Friday, September 15, 2017

Bottles

If there is a ubiquitous item in still life painting, it is likely to be bottles--particularly wine bottles. That's interesting, given that bottles don't really appear in still life in any quantity until the 19th century. In the 20th, we've seen a proliferation of glassware of all kinds. How light behaves with glass--transmitted, reflected, refracted--has always been interesting to me. Lately too, casein paint has been more and more attractive.

These works are all small--most are 6x8 or 4x6--and all were done over a previous oil sketch. In these I've been exploring the properties of these bottles and what happens to light passing over and into them. In particular it's been interesting to use different values, chromas, and temperatures of green. Each of these was completed from about the same vantage point but at differing times of day.

The first is a 6x8 painting of a wine bottle I've had setting on my work table in the studio for a couple of months. I filled it with water and stuck a broken phildendron stem into it, and as philodendrons will do it has sprouted roots and more leaves. This was painted in the early morning, not long after sunrise but before direct light struck any of the foliage outside my studio window. I added an old clock with a square face, just to contrast with the cylindrical bottles.







The next three feature an empty Pellegrino water bottle that I've kept because I like the cool green tint of the glass, especially against the warmer greens of foliage and flowers. These are also casein paintings.

The time of day of the first is late afternoon, and I've painted in the wine bottle in the work above but left out the philodendron vine. I also changed the golden liquid to water and altered the shape of the bottle. The Pellegrino bottle was the focus, and I was afraid that golden liquid would be distracting.










In the next one I was more interested in bringing in some branches and foliar variety, but I also wanted to push the chroma in the bottle to slightly higher than the outdoors. The other bottles were barely indicated because the greens were my interest in doing that particular painting.

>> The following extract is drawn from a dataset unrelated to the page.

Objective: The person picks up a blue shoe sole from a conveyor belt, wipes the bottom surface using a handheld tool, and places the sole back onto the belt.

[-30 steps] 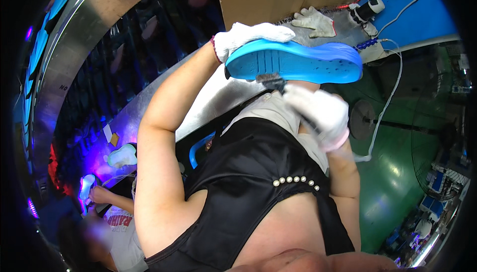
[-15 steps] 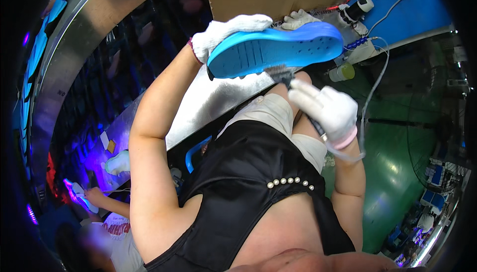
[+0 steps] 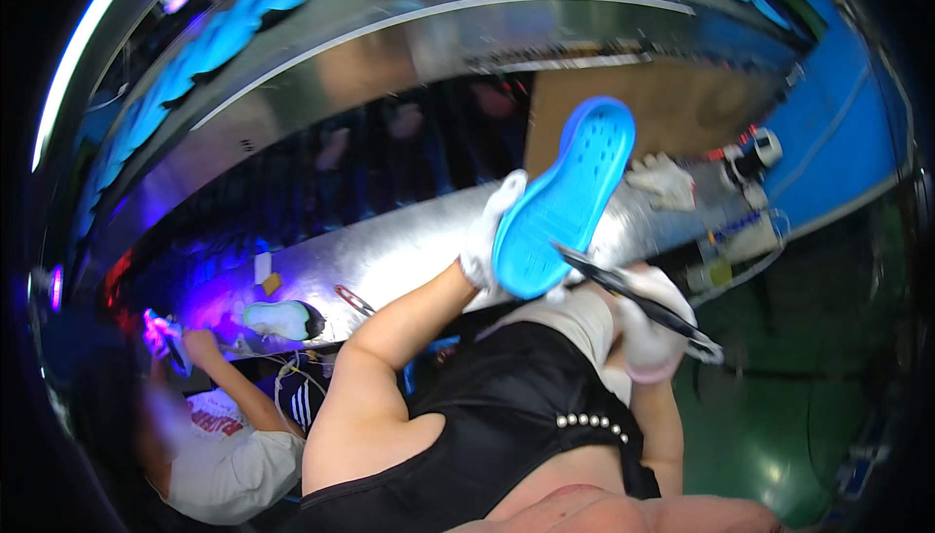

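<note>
Turning from crosswise to far-pointing, the blue sole (image 3: 560, 211) is held over the metal bench (image 3: 429, 221), apparently presenting its near end to the black tool (image 3: 643, 302). The left hand (image 3: 482, 241) curls around its left edge; the right hand (image 3: 653, 343) closes around the tool, contact unclear.

The head camera looks down and forward from above the person (image 3: 506, 387). The left hand (image 3: 484, 236) and right hand (image 3: 657, 333) are near; the table (image 3: 414, 231) reaches farther out.
</note>
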The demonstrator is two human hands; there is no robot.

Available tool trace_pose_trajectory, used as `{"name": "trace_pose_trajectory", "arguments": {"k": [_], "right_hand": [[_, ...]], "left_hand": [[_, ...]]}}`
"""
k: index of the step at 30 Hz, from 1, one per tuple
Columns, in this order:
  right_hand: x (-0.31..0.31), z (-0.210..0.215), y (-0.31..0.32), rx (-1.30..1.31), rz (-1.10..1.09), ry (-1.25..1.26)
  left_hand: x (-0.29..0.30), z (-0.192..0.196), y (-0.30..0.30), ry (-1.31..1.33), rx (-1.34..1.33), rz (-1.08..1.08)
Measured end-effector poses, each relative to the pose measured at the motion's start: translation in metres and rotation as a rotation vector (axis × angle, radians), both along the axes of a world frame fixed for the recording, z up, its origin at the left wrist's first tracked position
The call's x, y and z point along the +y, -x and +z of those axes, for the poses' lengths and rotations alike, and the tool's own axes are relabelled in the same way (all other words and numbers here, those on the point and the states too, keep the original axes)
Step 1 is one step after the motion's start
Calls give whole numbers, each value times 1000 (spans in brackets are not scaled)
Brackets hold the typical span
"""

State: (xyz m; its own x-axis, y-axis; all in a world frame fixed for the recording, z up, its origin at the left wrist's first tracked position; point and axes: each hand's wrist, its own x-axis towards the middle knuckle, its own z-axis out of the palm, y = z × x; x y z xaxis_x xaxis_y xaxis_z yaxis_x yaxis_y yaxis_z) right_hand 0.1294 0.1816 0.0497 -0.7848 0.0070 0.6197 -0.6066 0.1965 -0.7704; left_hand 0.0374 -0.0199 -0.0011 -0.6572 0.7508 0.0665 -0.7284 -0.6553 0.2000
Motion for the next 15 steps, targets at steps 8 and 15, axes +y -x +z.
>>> {"name": "trace_pose_trajectory", "arguments": {"k": [8, 15], "right_hand": [[34, -35, -1, -25, -103, 238], [17, -27, 4, -302, -71, 431]], "left_hand": [[-137, 149, 14, 33, 495, 288], [-248, 266, 134, 254, 191, 1473]]}}
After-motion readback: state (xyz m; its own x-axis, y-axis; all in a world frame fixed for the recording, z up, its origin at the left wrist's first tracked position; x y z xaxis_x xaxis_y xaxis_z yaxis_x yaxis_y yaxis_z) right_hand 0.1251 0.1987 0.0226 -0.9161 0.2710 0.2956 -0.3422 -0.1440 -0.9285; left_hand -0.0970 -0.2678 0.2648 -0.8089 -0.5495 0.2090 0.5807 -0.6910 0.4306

In this final picture I've added a blue water bottle to the bottle of golden shellac and the empty Pellegrino bottle. There is a round piece of tempered glass on the table top that I use for a mixing palette, and the bottles are variably reflected on its surface. It's late afternoon, and the sun is streaming in.















I suppose these should be called Windowsill Works, since they're small, done quickly and with a premier coup method.